PENDEKATAN HUKUM EKONOMI SYARIAH DALAM MENGANALISIS DAN MENANGANI KREDIT MACET

Authors

  • Nur Laily Hidayati
  • Zakiyyah Ilma Ahmad AHMAD STIES BABUSSALAM JOMBANG
  • Ahmad Syahni STIES BABUSSALAM JOMBANG
  • Abdul Wakhid STIES BABUSSALAM JOMBANG
  • Ahmad Zainul Abidin STIES BABUSSALAM JOMBANG

Abstract

Kredit dalam perbankan merupakan perjanjian peminjaman uang yang diberikan oleh bank kepada nasabah dengan ketentuan bahwa nasabah akan mengembalikan pinjaman tersebut secara berangsur-angsur setiap bulan, sesuai dengan jangka waktu dan jumlah yang telah disepakati kedua belah pihak. Kredit ini menjadi salah satu instrumen penting dalam dunia perbankan untuk mendukung kebutuhan finansial masyarakat dan mendukung pertumbuhan ekonomi. Namun, dalam praktiknya, tidak semua nasabah yang telah memperoleh fasilitas kredit mampu mengembalikan hutangnya dengan lancar sesuai dengan waktu yang telah diperjanjikan. Ketidakmampuan nasabah untuk memenuhi kewajiban pembayaran angsuran dapat disebabkan oleh berbagai faktor, seperti kondisi ekonomi yang memburuk, kehilangan pekerjaan, atau kegagalan usaha.
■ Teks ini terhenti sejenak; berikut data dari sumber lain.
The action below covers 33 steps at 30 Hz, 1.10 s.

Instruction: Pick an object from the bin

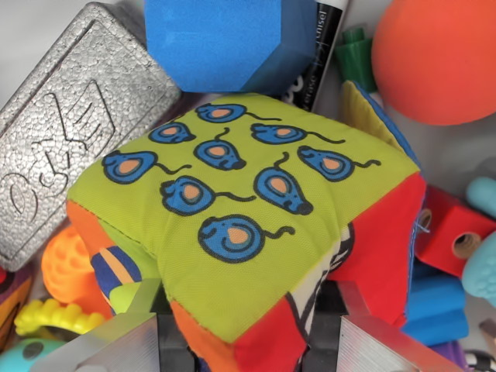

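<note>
A soft fabric cube [248, 201] fills the middle of the wrist view. Its top face is lime green with blue mice printed on it, and its sides are red and orange. My gripper [248, 345] sits at the bottom edge of the view. Its two metal fingers [116, 345] stand on either side of the cube's near corner, and the dark pads press against the fabric, which looks pinched between them. The cube sits much closer to the camera than the other toys in the bin.
Around the cube lie a grey embossed foam block [70, 147], a blue foam block [232, 39], an orange ball [438, 58], a marker [318, 54], a red wooden block with holes [453, 232], blue pieces [434, 306] and an orange knobbly toy [70, 267].
</note>
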Motion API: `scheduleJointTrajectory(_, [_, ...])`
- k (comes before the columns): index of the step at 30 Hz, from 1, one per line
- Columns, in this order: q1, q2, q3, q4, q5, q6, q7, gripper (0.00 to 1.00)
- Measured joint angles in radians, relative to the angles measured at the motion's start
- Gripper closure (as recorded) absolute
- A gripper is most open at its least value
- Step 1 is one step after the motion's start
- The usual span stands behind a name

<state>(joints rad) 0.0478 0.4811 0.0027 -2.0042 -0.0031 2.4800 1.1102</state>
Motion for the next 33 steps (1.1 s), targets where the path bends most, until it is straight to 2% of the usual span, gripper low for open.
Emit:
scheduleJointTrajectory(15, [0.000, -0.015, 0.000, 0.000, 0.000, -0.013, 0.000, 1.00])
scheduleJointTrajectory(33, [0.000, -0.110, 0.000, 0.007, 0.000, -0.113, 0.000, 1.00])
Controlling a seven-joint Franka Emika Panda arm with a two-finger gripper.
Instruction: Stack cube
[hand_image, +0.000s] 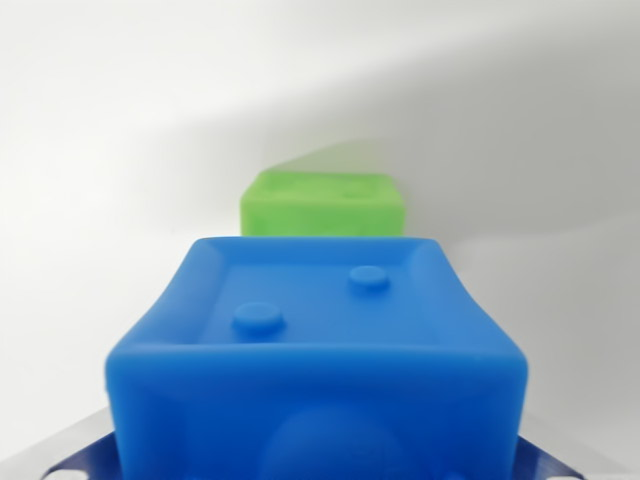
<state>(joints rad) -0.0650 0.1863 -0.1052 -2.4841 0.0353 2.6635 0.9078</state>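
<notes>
Cubes number two: one blue cube (320, 350) (nearest), one green cube (323, 204) behind.

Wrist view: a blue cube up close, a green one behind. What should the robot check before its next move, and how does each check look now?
1. Blue soft plastic cube sits centred in view: ok.
2. Green soft plastic cube is visible beyond it: ok.
3. Top of the green cube is free: ok.
4. Hand is closed on the blue cube: cannot tell, fingers are out of view.
5. Blue cube is lifted off the white surface: cannot tell.
</notes>
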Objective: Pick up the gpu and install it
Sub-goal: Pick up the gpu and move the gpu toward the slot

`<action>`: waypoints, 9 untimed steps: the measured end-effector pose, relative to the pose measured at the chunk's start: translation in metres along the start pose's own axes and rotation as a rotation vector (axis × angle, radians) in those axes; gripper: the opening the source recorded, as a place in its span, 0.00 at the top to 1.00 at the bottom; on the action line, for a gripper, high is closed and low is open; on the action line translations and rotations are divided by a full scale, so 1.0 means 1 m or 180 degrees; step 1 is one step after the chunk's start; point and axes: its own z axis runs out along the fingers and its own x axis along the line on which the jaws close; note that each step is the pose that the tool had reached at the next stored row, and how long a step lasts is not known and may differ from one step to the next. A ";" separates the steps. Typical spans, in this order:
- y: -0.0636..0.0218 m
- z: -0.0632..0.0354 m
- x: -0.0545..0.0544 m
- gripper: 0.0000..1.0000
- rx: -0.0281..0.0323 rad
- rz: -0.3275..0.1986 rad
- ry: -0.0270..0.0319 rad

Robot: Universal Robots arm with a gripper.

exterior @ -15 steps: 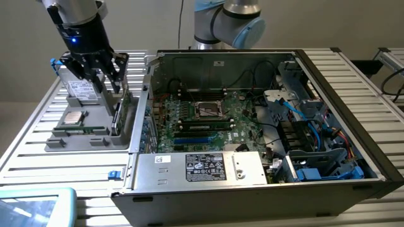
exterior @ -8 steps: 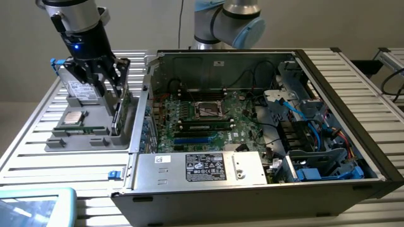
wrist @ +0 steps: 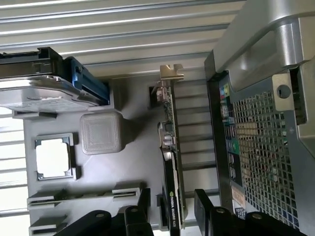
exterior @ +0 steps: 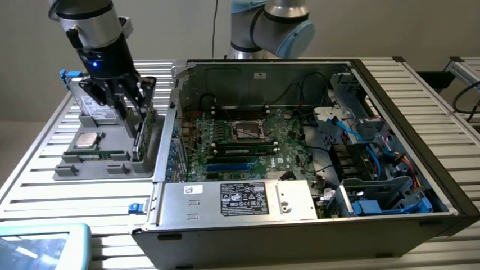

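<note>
So the gpu point(exterior: 140, 143) is not in the case point(exterior: 225, 73) yet. It stands on its long edge in a slot of the grey tray point(exterior: 105, 173), on the side of the tray closest to the case. The tray sits on the slatted bench point(exterior: 30, 191), just beside the case on the exterior view's left.

The end effector point(exterior: 134, 112) hangs right over the gpu, pointing down. In the wrist view you look straight down the card's top edge point(wrist: 171, 147), with its metal bracket at the far end. The two black fingers point(wrist: 204, 206) straddle the near end of the card, one on each side. The end effector point(wrist: 172, 196) is spread apart with a visible gap on both sides, so it has no grip on the card and holds nothing.

Other stuff in the tray point(wrist: 133, 167):
- a cpu point(wrist: 53, 157) lying flat in its square pocket, also visible from outside point(exterior: 89, 140)
- a drive point(wrist: 34, 93) with a blue clip on it, at the far end of the tray point(exterior: 94, 107)
- a memory stick point(exterior: 94, 152) lying in a slot next to the cpu
- a small grey block point(wrist: 101, 132) between the cpu and the gpu

The case lies on its side with the panel off, so the motherboard point(exterior: 240, 140) shows, with the power supply point(exterior: 232, 199) along the near edge. From the wrist, its perforated rear wall point(wrist: 261, 147) is right next to the tray, near the gpu.
</note>
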 end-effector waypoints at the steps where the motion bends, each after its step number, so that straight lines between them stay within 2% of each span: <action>1: -0.0001 0.0015 0.000 0.52 0.0000 -0.0022 0.0000; 5: -0.0005 0.0079 0.001 0.52 -0.0002 -0.0095 -0.0002; 9: -0.0007 0.0117 0.002 0.52 -0.0005 -0.0127 -0.0033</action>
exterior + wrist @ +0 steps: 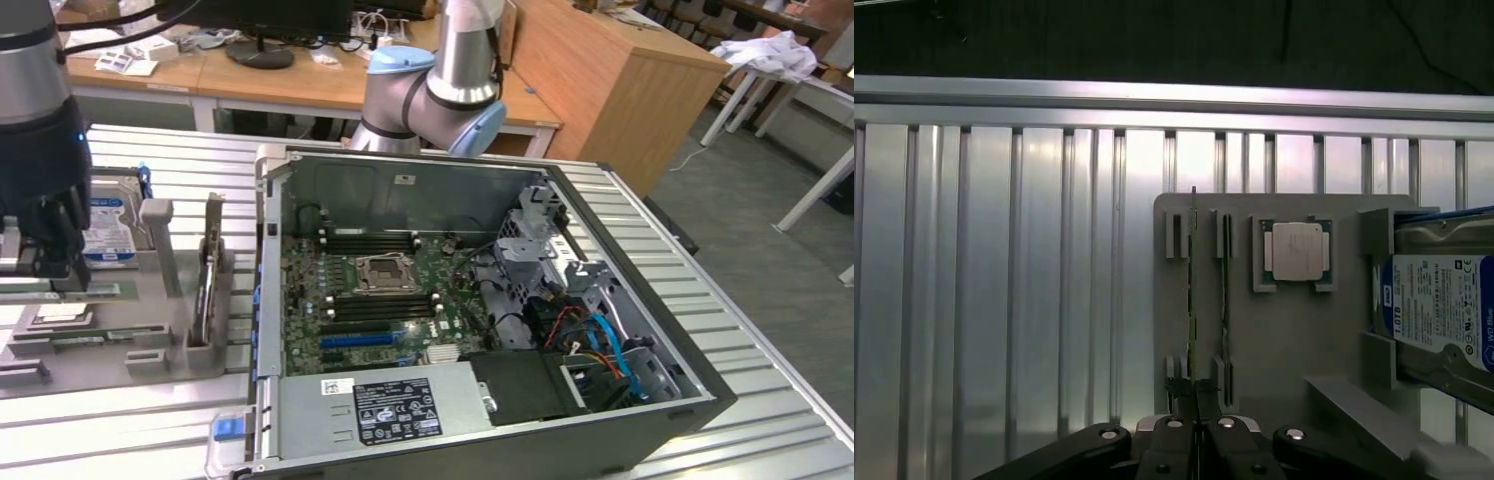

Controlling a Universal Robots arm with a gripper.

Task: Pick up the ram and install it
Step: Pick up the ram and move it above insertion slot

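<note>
The ram (1193, 290) is a thin green stick seen edge-on, standing on its edge in a slot of the grey holder plate (1284, 340). My gripper (1194, 395) is shut on the ram's near end, with one black finger on each side of it. In the exterior view the gripper (51, 265) hangs straight down over the holder plate (120, 335) at the exterior view's left, away from the open computer case (441, 185). The motherboard (387, 290) lies flat inside the case, with long black memory slots (367, 240) beside the processor socket.
A second thin stick (1225, 290) stands in the neighbouring slot, close to the held one. A processor chip (1296, 250) and a blue-labelled hard drive (1444, 320) also sit on the plate. The hard drive (114, 225) stands right beside the gripper. The case walls rise above the ribbed metal table (747, 330).
</note>
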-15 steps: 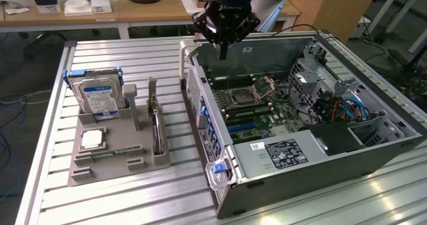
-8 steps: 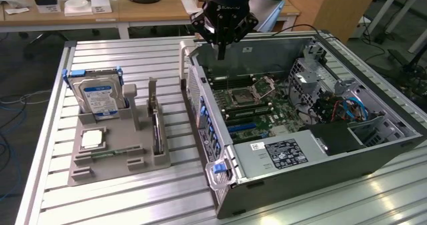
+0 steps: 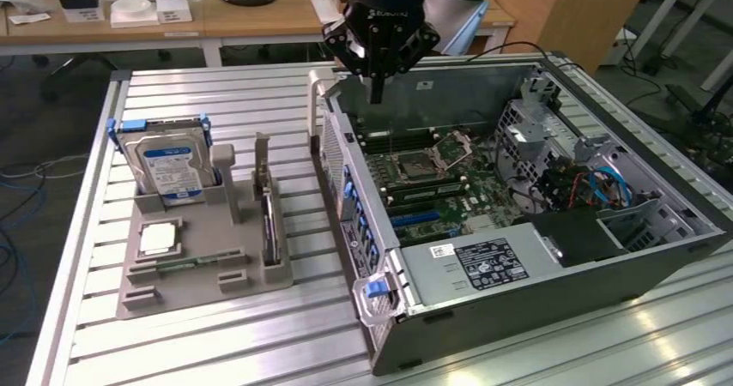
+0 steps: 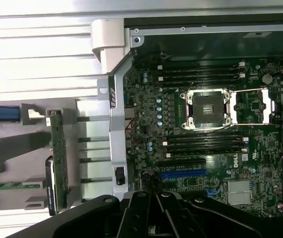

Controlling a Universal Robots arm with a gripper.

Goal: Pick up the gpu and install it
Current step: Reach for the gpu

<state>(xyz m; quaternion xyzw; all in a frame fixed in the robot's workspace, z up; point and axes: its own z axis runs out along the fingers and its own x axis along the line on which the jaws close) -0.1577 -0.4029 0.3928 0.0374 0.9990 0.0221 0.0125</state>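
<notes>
Pincer point(image 3: 376, 87): closed, empty, above the computer case point(image 3: 550, 304).
Gpu point(image 3: 270, 232): we see it on edge in the grey holder point(image 3: 184, 283) on the worktop point(image 3: 229, 352).
Handling: we judge it light, stiff, fragile; pinch the top edge, not the components.

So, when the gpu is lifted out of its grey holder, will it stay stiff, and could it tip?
Probably stiff: the gpu is a flat circuit card, not a flexible sheet. It stands on its thin edge in the grey holder, so a sideways push would likely tip it once free. Its bare board looks fragile.
</notes>
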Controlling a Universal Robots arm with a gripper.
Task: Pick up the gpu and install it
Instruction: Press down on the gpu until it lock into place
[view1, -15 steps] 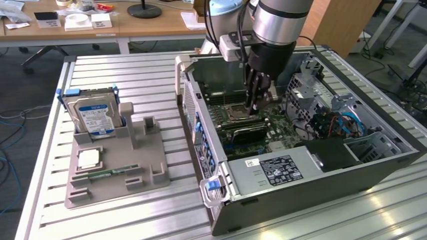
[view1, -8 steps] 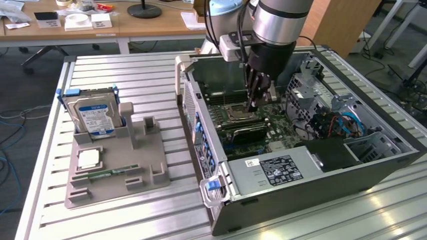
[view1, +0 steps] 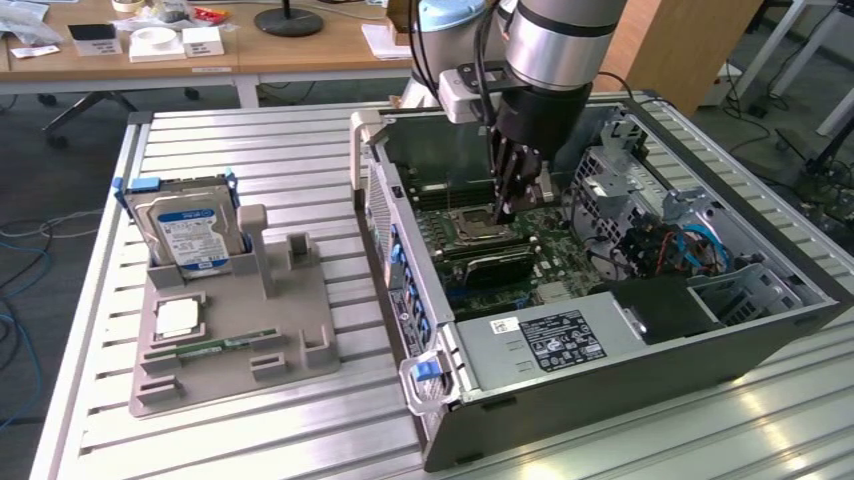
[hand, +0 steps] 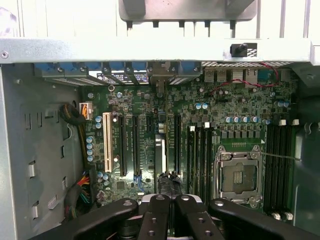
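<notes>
The gpu (hand: 160, 152) stands on edge in a slot of the green motherboard (hand: 220, 107), inside the open computer case (view1: 400, 150). In the wrist view it is a thin grey line running toward the case's back panel. From outside the gpu (view1: 497, 263) looks like a low dark card just below the arm. My gripper (view1: 506, 214) reaches straight down into the case and hangs right over the card's upper edge. Its black fingers (hand: 155, 215) are shut, tips (hand: 168, 186) together. I cannot tell whether they touch the card.
An empty CPU socket (hand: 239, 175) and memory slots (hand: 197, 155) lie beside the card. A grey fixture (view1: 234, 340) on the exterior view's left holds a blue-labelled hard drive (view1: 187, 230), a processor (view1: 178, 318) and a memory stick (view1: 200, 350). The power supply (view1: 561, 340) fills the case's near end.
</notes>
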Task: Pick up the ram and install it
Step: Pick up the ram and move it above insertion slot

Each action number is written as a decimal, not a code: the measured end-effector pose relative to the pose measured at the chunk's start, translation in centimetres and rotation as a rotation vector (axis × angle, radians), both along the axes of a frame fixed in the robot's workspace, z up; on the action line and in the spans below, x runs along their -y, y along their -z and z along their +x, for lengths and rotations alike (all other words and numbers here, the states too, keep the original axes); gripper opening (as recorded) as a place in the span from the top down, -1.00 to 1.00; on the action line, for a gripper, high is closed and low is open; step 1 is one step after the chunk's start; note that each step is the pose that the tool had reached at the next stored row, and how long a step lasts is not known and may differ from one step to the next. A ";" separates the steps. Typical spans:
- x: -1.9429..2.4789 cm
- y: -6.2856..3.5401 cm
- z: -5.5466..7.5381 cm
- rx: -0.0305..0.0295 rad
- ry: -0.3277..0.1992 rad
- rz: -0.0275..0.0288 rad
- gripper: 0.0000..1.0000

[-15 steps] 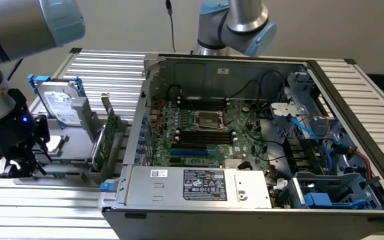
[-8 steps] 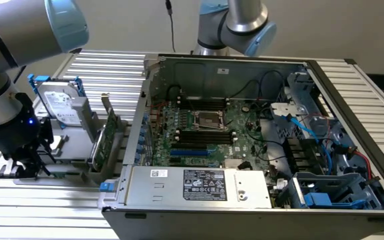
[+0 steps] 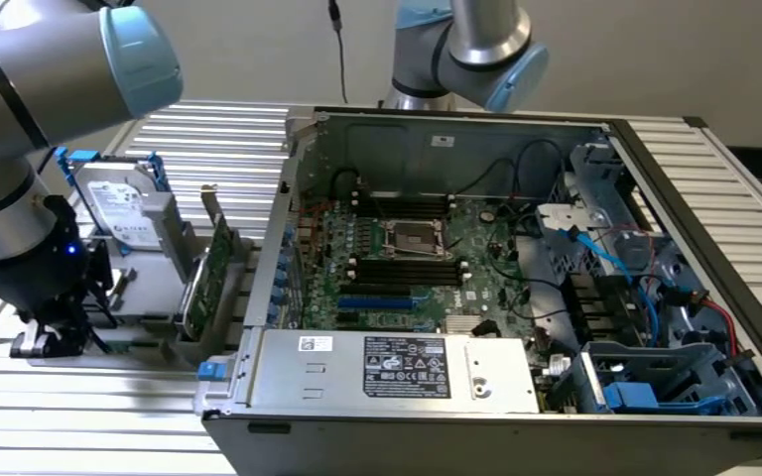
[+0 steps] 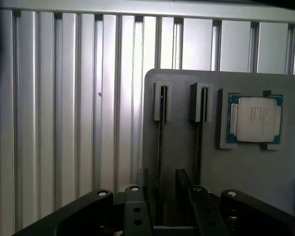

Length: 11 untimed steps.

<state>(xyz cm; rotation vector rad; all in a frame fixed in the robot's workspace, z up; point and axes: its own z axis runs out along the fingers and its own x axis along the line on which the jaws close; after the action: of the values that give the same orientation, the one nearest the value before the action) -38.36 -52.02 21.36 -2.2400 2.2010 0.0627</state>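
Observation:
Two thin ram sticks stand on edge in the slots of a grey holder. One ram stick runs straight down between my fingertips; the other stands one slot over. My gripper is open, with a black finger on either side of the first stick and a small gap showing on both sides. In the exterior view the gripper is low over the holder, at that view's left, outside the open computer case. The motherboard's black memory slots lie inside the case.
A processor chip sits in a recess of the holder beside the sticks. A hard drive and a green expansion card stand upright between my arm and the case. A second arm rises behind the case. Ribbed aluminium table lies around.

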 end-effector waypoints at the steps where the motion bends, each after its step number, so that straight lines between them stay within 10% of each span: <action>1: 0.00 0.17 0.0 0.0000 0.000 0.0000 0.27; 11: 0.00 1.39 0.0 0.0000 0.000 0.0000 0.27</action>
<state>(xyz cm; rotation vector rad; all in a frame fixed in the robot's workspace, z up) -38.35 -52.03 19.97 -2.2402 2.2007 0.0627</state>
Akibatnya, kredit yang diberikan menjadi bermasalah dan berpotensi macet. Kredit macet ini bukan hanya merugikan pihak bank, tetapi juga memperburuk kondisi finansial nasabah, terutama jika terdapat denda keterlambatan yang harus dibayarkan. Dalam sistem konvensional, denda tersebut sering kali mengandung unsur riba, yang dalam pandangan hukum Islam dianggap haram. Riba tidak hanya bertentangan dengan prinsip syariah, tetapi juga dapat memberatkan nasabah sehingga mereka semakin sulit untuk melunasi hutangnya. Oleh karena itu, diperlukan pendekatan yang lebih manusiawi dan sesuai dengan prinsip syariah dalam mengelola dan menangani kredit bermasalah, agar kedua belah pihak bank dan nasabah dapat mencapai solusi yang adil dan berkelanjutan.